難所をクリアーしたと思ったのもつかの間、浸食・崩壊を繰り返す深い峡谷がまたまた目の前に...自分の立つ位置から、その距離約300m程だろうか。もう勘弁して!
この時点で、更に奥へ分け入る事は諦めていた。なんたって足がガクガク状態で、これ以上無理すると帰れなくなっちゃうと思ったから。
そんな訳で、残された300mの区間を丁寧且つ慎重に2時間ほどの時間を掛けて、とにかくゆっくりと釣り上がった。
その結果、この区間に於いて更に5尾のハイブリッドを釣り上げた。型は20〜24cmの小型ばかりで、終始大物と純血を期待していた私にとっては、ちょっとばかり寂しい結果と相成ったが、 それでも今回の釣行では、南アの渓で純血ヤマトイワナが生息する可能性を秘めた場所を、新しく1本見つけた事になる。

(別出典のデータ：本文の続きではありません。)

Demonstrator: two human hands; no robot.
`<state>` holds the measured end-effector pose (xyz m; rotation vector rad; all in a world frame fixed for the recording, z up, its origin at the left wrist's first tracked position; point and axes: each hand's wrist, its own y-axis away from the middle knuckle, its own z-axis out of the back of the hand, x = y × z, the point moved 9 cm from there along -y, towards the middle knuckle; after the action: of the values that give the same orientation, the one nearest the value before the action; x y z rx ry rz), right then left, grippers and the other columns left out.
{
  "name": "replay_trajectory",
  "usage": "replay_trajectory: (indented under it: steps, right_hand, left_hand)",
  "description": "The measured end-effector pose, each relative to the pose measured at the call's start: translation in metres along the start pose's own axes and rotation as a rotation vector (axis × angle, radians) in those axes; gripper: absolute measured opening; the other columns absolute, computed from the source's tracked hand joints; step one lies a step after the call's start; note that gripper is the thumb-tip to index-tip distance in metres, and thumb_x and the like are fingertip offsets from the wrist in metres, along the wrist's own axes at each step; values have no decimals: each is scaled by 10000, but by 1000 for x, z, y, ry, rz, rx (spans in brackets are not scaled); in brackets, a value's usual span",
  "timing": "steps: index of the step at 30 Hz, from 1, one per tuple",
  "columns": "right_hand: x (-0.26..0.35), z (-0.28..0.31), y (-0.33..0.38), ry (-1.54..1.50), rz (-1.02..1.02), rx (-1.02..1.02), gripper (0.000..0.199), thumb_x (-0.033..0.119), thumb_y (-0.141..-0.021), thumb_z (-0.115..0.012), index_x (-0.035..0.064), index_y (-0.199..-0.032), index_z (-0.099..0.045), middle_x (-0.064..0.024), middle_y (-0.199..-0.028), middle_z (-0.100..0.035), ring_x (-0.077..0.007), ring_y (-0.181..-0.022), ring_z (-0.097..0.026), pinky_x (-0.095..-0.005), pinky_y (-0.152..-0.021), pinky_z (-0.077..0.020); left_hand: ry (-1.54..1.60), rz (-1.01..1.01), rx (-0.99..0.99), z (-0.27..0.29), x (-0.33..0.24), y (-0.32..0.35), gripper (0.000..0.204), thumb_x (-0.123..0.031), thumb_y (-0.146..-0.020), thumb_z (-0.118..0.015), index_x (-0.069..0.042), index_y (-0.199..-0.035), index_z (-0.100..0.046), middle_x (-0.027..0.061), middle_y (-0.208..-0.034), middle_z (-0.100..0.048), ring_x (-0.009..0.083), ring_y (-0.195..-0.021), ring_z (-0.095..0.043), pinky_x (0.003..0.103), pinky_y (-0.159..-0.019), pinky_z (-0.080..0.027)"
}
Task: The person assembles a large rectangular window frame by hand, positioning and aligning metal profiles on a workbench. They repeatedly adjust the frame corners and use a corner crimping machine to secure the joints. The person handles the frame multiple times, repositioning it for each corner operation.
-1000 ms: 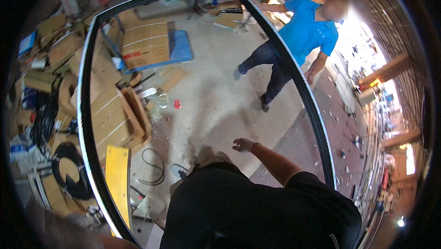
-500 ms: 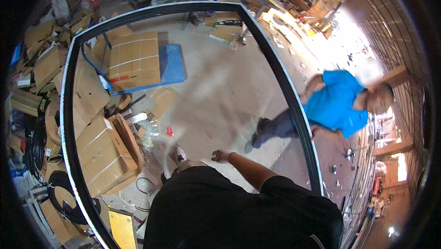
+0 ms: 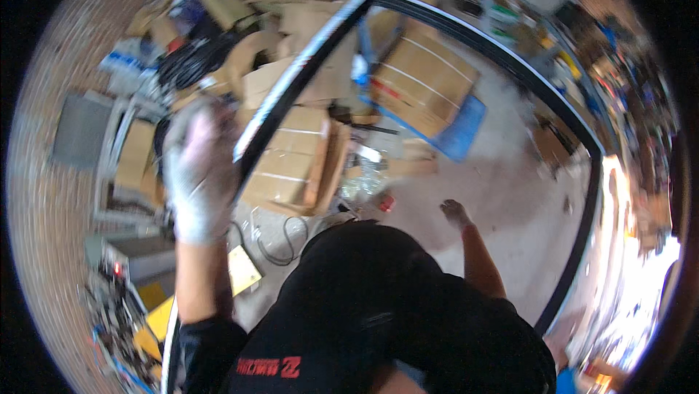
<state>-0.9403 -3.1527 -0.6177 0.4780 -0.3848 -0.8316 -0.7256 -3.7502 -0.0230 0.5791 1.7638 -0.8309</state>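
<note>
A large rectangular frame (image 3: 520, 68), black inside with a pale outer edge, stretches around the area before me. My left hand (image 3: 200, 168), in a pale glove and blurred by motion, is raised at the frame's left bar, apparently closed around it; part of the bar is hidden behind the hand and forearm. My right hand (image 3: 455, 212) hangs low inside the frame's outline, away from its bars, with loosely bent fingers and nothing visible in it.
Strapped cardboard boxes (image 3: 287, 154) lie beyond the left bar, and another carton (image 3: 422, 77) rests on a blue platform (image 3: 466, 128). A yellow board (image 3: 244, 270) and a loose cable (image 3: 280, 252) are near my left side. Part of a co-worker (image 3: 559, 354) shows at the lower right.
My left hand has come into view at the left bar. The view has swung left, so frame and boxes sit farther right. The co-worker in blue has mostly left the picture.
</note>
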Motion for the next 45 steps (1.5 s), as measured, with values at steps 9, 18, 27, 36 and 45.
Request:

今日断念したあの滝以遠を、とにかく覗いてみたい気持ちが先立って、帰路につきながら次回何時こようかと考えていた事は言うまでもないが、いかんせん大岩に阻まれるので軽装備では無理だ。 何らかの対策を講じなくては。

以前、訪れたこの渓の隣に位置する渓ではハイブリッドすら確認出来なかったので、もしも私の釣りがパーフェクト(^^;だとしたら、ヤマトイワナの生息地に飛び地が有るとは、この事を指すのかも 知れない。